Sharpton said he was angry at the handling of this case, and frustrated that George Zimmerman, the crime-watch volunteer who shot Trayvon, had not been arrested.

"Enough is enough," Sharpton said. "Zimmerman should have been arrested that night. You cannot defend yourself against a pack of Skittles and iced tea."

Sharpton then introduced Trayvon's parents: his mother, Sybrina Fulton, and father, Tracy Martin.

Fighting back tears, and looking scared and nervous, Fulton started with a Bible verse.

"I stand before you today not knowing how I'm walking right now because my heart hurts for my son," Fulton said. "Trayvon is my son. Trayvon is your son. Thanks so much for your support."

Tracy Martin described his son as a "people's person" who did not deserve to die.

Then Sharpton pressed the crowd to raise money for Trayvon's cause.

"I'm going to start off with $2,500," Sharpton said, holding up a check. "Who's next?"

Then Sharpton announced that television personality Judge Greg Mathis donated $10,000.

Several elected Florida officials were present, and each took a turn addressing the crowd before Sharpton was scheduled to speak. U.S. Rep. Corrine Brown was one of the first to address the crowd Thursday night. She rallied the crowd by yelling, "I want an arrest, I want a trial."

The she asked the crowd: "What do you want?"

And the crowd responded, "We want an arrest!"

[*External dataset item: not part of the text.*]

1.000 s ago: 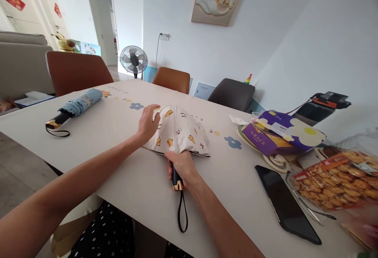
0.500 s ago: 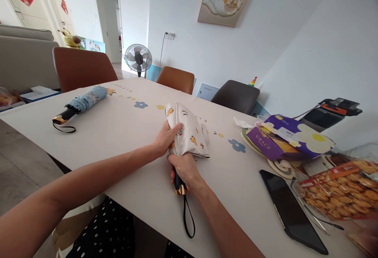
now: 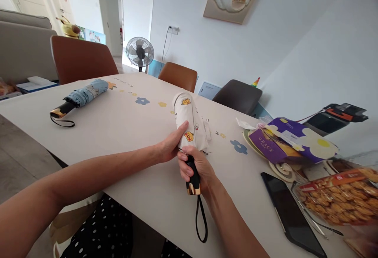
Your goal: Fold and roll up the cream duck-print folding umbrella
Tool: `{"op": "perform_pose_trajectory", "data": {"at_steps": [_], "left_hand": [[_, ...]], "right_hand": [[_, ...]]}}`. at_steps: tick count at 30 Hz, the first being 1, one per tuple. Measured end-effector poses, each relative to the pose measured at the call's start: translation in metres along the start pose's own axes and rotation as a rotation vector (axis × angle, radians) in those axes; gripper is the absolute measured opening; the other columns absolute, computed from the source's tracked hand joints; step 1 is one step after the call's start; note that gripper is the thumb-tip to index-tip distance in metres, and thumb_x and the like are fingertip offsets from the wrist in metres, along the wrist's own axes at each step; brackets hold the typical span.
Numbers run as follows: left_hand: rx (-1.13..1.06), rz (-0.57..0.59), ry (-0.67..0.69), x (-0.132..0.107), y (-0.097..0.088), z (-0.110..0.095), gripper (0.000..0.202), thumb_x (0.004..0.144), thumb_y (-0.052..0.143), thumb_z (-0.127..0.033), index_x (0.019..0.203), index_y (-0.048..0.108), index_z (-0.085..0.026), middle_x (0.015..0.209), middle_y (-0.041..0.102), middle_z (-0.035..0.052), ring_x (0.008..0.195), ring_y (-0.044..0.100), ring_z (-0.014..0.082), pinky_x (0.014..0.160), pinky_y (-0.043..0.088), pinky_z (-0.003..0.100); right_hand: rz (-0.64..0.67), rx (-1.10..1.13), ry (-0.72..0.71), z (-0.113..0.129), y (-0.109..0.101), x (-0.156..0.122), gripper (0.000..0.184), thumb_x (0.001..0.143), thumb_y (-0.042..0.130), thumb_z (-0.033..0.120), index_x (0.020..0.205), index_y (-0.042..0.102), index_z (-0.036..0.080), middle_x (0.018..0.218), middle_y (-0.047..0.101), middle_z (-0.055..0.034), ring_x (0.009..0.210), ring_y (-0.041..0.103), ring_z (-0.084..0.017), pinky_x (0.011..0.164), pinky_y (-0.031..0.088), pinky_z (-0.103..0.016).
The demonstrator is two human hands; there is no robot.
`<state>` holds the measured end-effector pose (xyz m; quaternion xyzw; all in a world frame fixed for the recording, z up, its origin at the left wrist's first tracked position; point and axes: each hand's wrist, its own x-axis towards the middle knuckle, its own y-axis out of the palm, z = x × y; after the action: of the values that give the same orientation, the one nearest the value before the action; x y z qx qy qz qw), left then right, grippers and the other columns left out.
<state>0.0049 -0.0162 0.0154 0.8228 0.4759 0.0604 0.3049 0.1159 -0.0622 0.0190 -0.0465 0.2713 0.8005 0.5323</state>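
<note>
A folded white umbrella (image 3: 189, 121) printed with small yellow cartoon figures is lifted a little off the table, tip pointing away from me. My right hand (image 3: 197, 167) is wrapped round its black handle, whose gold end and black wrist strap (image 3: 201, 222) hang below the fist. My left hand (image 3: 170, 144) grips the lower part of the canopy, fingers curled round the gathered fabric just above the right hand. A second folded umbrella (image 3: 79, 97), light blue with a black and gold handle, lies on the table at the far left.
The table (image 3: 124, 124) has a cream cloth with flower prints. At right lie a black phone (image 3: 291, 212), a purple bag (image 3: 291, 140) on plates, and a snack package (image 3: 339, 195). Brown chairs (image 3: 81, 59) and a dark chair (image 3: 238, 94) stand around; a fan (image 3: 140, 52) behind.
The spread canopy has been gathered into a narrow roll. My left hand came in from the fabric's left edge and closed round it, and the umbrella has been raised off the table.
</note>
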Motion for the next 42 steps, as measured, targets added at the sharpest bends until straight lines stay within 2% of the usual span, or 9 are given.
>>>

The rally began hours after Police Chief Bill Lee Jr. made the surprising announcement that he was stepping down "temporarily." Lee said he had become a distraction as the city deals with the turmoil arising from Martin's death, which has sparked allegations of police racism for officers' failure to arrest Zimmerman, 28, a neighborhood watch volunteer who says he acted in self-defense. Martin was black; Zimmerman's father says he is Latino.

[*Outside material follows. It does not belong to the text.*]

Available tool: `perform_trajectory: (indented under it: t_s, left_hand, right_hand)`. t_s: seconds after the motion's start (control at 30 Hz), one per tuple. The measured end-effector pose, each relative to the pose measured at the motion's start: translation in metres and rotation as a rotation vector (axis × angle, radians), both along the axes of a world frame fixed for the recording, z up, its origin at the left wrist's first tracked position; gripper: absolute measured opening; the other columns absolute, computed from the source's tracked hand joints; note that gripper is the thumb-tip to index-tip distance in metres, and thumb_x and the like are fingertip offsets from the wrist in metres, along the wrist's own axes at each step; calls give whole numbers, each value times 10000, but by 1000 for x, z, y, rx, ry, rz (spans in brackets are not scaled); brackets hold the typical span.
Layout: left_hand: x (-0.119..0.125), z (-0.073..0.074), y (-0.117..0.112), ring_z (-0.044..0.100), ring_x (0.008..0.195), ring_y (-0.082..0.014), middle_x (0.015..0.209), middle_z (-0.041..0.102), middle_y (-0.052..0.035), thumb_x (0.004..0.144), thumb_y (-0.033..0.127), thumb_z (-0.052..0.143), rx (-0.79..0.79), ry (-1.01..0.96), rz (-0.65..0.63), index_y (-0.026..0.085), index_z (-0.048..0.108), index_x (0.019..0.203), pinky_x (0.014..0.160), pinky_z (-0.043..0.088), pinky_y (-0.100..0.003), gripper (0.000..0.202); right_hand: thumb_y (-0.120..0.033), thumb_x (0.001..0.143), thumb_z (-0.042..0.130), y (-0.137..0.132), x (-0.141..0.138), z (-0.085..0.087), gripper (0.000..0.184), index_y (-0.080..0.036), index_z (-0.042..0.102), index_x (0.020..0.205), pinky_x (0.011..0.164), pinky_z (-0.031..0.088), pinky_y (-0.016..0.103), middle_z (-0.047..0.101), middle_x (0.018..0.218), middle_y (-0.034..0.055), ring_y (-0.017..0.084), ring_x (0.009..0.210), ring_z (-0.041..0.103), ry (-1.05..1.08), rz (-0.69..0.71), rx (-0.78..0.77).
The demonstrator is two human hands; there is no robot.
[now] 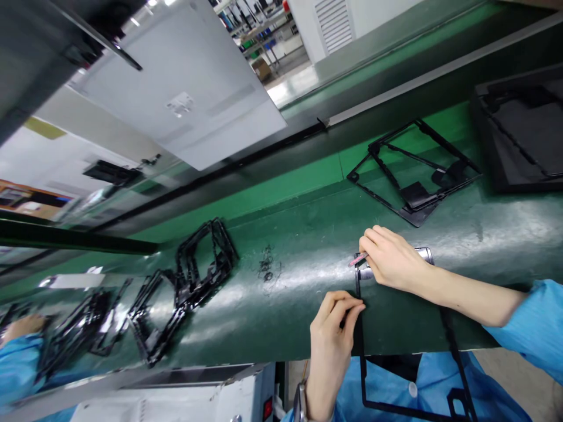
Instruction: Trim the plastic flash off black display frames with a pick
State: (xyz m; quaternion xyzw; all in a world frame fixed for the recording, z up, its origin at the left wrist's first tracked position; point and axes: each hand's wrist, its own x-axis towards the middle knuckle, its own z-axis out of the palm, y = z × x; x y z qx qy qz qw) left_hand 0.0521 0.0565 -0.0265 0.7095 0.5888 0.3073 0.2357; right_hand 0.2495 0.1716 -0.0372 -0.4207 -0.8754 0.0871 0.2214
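A thin black rectangular frame [363, 375] lies partly on the green bench and extends over its front edge in front of my blue smock. My left hand [332, 331] is closed, thumb and fingertips pinching the frame's left side bar. My right hand [393, 258] grips a slim pink pen-like tool [358, 259]; its exact kind is unclear. The tool's end is at the frame's far left corner. A shiny silver strip [424, 254] runs along the frame's far side, partly covered by my right hand.
Black frames [413, 176] lie stacked beyond my right hand, beside a dark tray [492, 135]. More frames [204, 258] are piled leftward. Black scraps [267, 266] are scattered on the green bench [303, 234]. At far left is another person's hand [24, 327].
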Motion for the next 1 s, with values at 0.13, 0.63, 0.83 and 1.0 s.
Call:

The gathering had been scheduled for a church that holds a few hundred people, but on Thursday afternoon, officials shifted the location to Fort Mellon Park, fearing the church wouldn't be big enough. They were right. By 8 p.m., the sidewalks, streets and the walkway skirting the shores of Lake Monroe were crammed with several thousand people, many carrying signs calling for justice for Martin, who was shot to death Feb. 26 as he walked through a gated community to a relative's home after buying a package of Skittles and an Arizona Iced Tea.

Zimmerman, who had called police dozens of times between January 2011 and Feb. 26, reported Martin as a suspicious person and got out of his truck while talking to the police operator. A lawyer representing Martin's family has said the teen told his girlfriend by cellphone that he was being followed moments before he was shot. Martin was unarmed. Witnesses reported hearing someone cry for help before the gunshot rang out.

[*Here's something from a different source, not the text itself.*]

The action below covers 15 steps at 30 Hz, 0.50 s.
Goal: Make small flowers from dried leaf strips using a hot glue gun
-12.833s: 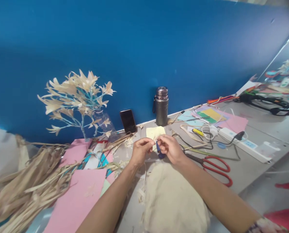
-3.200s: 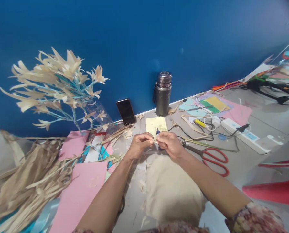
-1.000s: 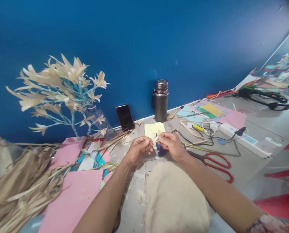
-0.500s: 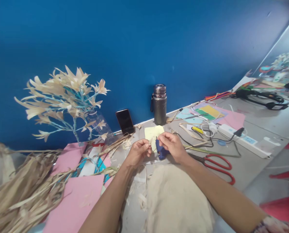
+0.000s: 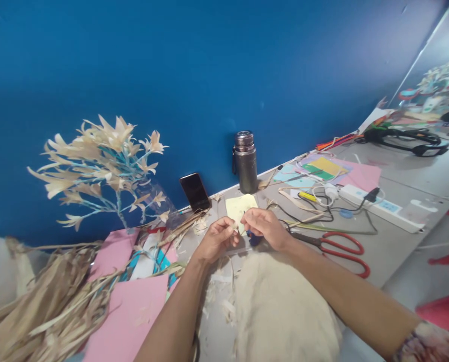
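My left hand (image 5: 216, 239) and my right hand (image 5: 264, 229) meet above the grey table (image 5: 382, 251), fingers pinched together on a small pale dried-leaf piece (image 5: 236, 227). A blue glue gun (image 5: 251, 238) lies just under my right hand, mostly hidden by it. A yellow paper sheet (image 5: 240, 205) lies right behind the hands. A cream cloth (image 5: 281, 311) covers my lap below my forearms.
Red-handled scissors (image 5: 341, 247) lie right of my right hand. A steel flask (image 5: 245, 162) and a phone (image 5: 195, 191) stand against the blue wall. A leaf-flower branch in a clear vase (image 5: 107, 166), pink paper (image 5: 128, 317) and dried leaves (image 5: 47, 301) fill the left. A power strip (image 5: 378, 208) and cables lie right.
The hands stay pinched together on the leaf piece; my right hand has lowered over the glue gun, hiding more of it. The camera has shifted slightly.
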### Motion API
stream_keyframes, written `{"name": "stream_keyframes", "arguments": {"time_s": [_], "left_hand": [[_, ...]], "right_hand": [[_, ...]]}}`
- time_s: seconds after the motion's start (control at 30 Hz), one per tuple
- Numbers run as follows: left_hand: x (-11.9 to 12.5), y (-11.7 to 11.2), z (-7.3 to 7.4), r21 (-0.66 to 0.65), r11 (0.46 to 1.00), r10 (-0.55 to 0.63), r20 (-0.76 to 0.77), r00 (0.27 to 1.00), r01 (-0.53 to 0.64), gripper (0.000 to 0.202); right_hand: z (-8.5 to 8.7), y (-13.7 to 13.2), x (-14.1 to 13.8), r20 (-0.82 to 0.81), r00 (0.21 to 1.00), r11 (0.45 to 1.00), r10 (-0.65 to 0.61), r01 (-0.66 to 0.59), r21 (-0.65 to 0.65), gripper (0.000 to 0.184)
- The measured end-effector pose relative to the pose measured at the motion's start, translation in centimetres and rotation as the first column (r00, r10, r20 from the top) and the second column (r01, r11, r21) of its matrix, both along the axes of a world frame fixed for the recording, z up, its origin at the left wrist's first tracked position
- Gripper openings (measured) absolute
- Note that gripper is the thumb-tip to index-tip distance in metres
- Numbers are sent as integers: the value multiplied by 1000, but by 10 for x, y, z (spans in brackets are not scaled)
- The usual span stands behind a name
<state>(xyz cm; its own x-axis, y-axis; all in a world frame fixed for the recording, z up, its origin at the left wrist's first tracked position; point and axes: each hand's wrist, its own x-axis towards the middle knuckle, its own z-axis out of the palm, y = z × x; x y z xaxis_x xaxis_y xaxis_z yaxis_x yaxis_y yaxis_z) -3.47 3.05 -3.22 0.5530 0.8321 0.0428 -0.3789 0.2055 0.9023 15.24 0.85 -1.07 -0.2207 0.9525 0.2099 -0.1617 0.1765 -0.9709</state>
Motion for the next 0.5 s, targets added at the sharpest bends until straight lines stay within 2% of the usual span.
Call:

Thursday night's scene featured a bit of everything. There were white people, black people, elderly couples, children in strollers and dogs on leashes. T-shirt sellers were getting $10 for shirts with Zimmerman's picture below a huge "WANTED" sign. Other T-shirts read, "I am Trayvon Martin," underscoring the theme of many speakers' comments that anybody could fall victim to a bullet if confronted by someone carrying a loaded gun and claiming self-defense.

"Trayvon is my son. Trayvon is your son," his mother, Sybrina Fulton, said in a shaky voice as she fought back tears.

One thing missing from the rally was a police presence, except on streets a few blocks away where officers were directing traffic. Instead, to alleviate tensions and prevent possible flare-ups between the crowd and city police, sheriff's deputies provided security.

Still, the animosity that many in the crowd felt toward Sanford officials was clear in the muted reaction to Mayor Jeff Triplett, who has defended Lee against allegations that he oversaw a shoddy investigation permitting Zimmerman to remain free. There were catcalls and only a scattering of applause as Triplett, looking pained, took the stage and insisted that as the father of two young children, he shared the city's heavy heart.

"The true point is to find justice," he said. "And I've made a promise … that I won't stop until we find that."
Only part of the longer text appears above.